0

I want to delete files in our hdfs based on their age (no of days).
The directory structure there has a fixed path followed by id/year/month/date/hour/min as their sub directories.

I am still a beginner here but the obvious choice looks like iterating through every folder and then delete.

But here we are talking millions of documents on hourly basis.
I would like to know the best approach towards this.

Phantômaxx
  • 37,901
  • 21
  • 84
  • 115
Sagar Saxena
  • 564
  • 5
  • 12

1 Answers1

0

based on their creation date in Java

Unclear if the "creation date" means time the file is written to HDFS, or that in the filepath. I'll assume it's the filepath.

here we are talking millions of documents on hourly basis

Doesn't really matter. You can delete entire folder paths, like a regular filesystem. Just use bash and the hdfs cli. If you need something special, all the CLI filesystem commands are mapped to Java classes.

Delete hdfs folder from java

If using bash, calculate the date using date command, subtracting the number of days, assign to a variable, let's say d. Make sure it's formatted to match the directory structure.

Ideally, don't just calculate the day. You want years and months to be computed in the date subtraction calculation.

Then simply remove everything in the path

 hadoop fs -rm -R "${FIXED_PATH}/id/$(d}"

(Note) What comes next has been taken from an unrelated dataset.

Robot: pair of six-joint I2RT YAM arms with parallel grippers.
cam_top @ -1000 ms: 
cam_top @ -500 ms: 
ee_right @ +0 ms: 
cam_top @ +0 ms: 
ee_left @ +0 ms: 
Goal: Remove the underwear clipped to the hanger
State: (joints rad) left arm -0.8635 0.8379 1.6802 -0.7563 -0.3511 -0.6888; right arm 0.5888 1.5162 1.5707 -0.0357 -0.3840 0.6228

You can delete many dates in a loop - Bash: Looping through dates

The only reason you would need to iterate anything else is if you have dynamic IDs you're trying to remove


Another way would be create a (partitioned) ACID-enabled Hive table over that data.

Simply execute a delete query similar to below (correctly accounting for the date formats)

DELETE FROM t 
WHERE CONCAT(year, '-', month, '-', day) < date_sub(current_date(), ${d})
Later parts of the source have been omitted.